##### The data #####

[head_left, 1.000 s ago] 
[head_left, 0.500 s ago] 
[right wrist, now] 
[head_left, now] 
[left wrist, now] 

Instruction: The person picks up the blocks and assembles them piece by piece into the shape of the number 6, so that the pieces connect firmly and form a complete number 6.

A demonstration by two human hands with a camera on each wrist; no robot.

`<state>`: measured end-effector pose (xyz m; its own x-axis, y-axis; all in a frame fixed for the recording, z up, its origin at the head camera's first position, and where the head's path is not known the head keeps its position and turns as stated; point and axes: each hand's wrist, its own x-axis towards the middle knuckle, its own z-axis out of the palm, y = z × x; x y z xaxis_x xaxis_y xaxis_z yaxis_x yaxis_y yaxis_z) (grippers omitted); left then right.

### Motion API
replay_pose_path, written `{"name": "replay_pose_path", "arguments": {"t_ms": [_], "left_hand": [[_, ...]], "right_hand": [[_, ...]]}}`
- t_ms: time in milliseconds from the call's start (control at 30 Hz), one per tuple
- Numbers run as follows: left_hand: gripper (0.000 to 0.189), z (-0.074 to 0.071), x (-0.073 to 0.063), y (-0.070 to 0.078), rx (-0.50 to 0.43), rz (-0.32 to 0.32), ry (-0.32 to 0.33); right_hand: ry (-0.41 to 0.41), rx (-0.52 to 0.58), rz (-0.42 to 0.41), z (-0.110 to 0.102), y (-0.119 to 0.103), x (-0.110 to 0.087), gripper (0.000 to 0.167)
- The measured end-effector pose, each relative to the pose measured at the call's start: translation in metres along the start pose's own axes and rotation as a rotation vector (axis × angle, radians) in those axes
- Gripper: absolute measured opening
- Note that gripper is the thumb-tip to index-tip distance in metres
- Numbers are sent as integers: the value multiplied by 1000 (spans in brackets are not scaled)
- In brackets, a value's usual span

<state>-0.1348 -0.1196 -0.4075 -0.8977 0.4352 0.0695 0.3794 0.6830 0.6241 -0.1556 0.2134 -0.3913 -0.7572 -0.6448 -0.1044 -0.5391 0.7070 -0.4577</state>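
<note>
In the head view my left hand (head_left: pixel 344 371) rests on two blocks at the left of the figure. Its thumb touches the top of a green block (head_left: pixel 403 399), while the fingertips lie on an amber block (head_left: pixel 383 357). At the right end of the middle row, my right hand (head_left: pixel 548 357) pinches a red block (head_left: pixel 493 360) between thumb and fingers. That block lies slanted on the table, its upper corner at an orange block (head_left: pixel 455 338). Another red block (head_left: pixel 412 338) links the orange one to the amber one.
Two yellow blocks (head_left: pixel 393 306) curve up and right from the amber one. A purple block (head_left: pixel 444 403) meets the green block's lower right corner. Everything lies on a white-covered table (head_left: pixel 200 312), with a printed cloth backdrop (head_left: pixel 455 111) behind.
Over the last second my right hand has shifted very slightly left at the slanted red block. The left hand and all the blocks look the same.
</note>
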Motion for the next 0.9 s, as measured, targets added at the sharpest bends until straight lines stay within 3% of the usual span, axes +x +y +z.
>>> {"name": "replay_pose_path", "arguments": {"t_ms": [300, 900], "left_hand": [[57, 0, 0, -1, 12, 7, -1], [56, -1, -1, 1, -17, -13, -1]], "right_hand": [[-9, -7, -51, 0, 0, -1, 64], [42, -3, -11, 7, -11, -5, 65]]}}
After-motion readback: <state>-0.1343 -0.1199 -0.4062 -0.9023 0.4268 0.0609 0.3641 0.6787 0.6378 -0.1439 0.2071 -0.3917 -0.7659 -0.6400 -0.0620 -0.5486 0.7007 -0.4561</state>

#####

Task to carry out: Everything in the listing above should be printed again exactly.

Exercise solution:
[head_left, 1.000 s ago] 
[head_left, 0.500 s ago] 
[right wrist, now] 
[head_left, now] 
[left wrist, now] 

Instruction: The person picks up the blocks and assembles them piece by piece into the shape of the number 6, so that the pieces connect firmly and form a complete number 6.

A demonstration by two human hands with a camera on each wrist; no robot.

`<state>`: measured end-effector pose (xyz m; its own x-axis, y-axis; all in a frame fixed for the recording, z up, its origin at the head camera's first position, and where the head's path is not known the head keeps its position and turns as stated; point and axes: each hand's wrist, its own x-axis towards the middle knuckle, its own z-axis out of the palm, y = z × x; x y z xaxis_x xaxis_y xaxis_z yaxis_x yaxis_y yaxis_z) (grippers omitted); left then right.

### Motion API
replay_pose_path, written `{"name": "replay_pose_path", "arguments": {"t_ms": [_], "left_hand": [[_, ...]], "right_hand": [[_, ...]]}}`
- t_ms: time in milliseconds from the call's start (control at 30 Hz), one per tuple
- Numbers run as follows: left_hand: gripper (0.000 to 0.189), z (-0.074 to 0.071), x (-0.073 to 0.063), y (-0.070 to 0.078), rx (-0.50 to 0.43), rz (-0.32 to 0.32), ry (-0.32 to 0.33); right_hand: ry (-0.41 to 0.41), rx (-0.52 to 0.58), rz (-0.42 to 0.41), z (-0.110 to 0.102), y (-0.119 to 0.103), x (-0.110 to 0.087), gripper (0.000 to 0.167)
- The measured end-effector pose, each relative to the pose measured at the call's start: translation in metres along the start pose's own axes and rotation as a rotation vector (axis × angle, radians) in those axes
- Gripper: absolute measured opening
- Note that gripper is the thumb-tip to index-tip distance in metres
- Numbers are sent as integers: the value multiplied by 1000 (spans in brackets are not scaled)
- In brackets, a value's usual span

<state>-0.1348 -0.1196 -0.4075 -0.8977 0.4352 0.0695 0.3794 0.6830 0.6241 -0.1556 0.2134 -0.3913 -0.7572 -0.6448 -0.1044 -0.5391 0.7070 -0.4577</state>
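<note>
In the head view my left hand (head_left: pixel 344 371) rests on two blocks at the left of the figure. Its thumb touches the top of a green block (head_left: pixel 403 399), while the fingertips lie on an amber block (head_left: pixel 383 357). At the right end of the middle row, my right hand (head_left: pixel 548 357) pinches a red block (head_left: pixel 493 360) between thumb and fingers. That block lies slanted on the table, its upper corner at an orange block (head_left: pixel 455 338). Another red block (head_left: pixel 412 338) links the orange one to the amber one.
Two yellow blocks (head_left: pixel 393 306) curve up and right from the amber one. A purple block (head_left: pixel 444 403) meets the green block's lower right corner. Everything lies on a white-covered table (head_left: pixel 200 312), with a printed cloth backdrop (head_left: pixel 455 111) behind.
Over the last second my right hand has shifted very slightly left at the slanted red block. The left hand and all the blocks look the same.
</note>
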Motion for the next 0.9 s, as measured, targets added at the sharpest bends until straight lines stay within 3% of the usual span, axes +x +y +z.
>>> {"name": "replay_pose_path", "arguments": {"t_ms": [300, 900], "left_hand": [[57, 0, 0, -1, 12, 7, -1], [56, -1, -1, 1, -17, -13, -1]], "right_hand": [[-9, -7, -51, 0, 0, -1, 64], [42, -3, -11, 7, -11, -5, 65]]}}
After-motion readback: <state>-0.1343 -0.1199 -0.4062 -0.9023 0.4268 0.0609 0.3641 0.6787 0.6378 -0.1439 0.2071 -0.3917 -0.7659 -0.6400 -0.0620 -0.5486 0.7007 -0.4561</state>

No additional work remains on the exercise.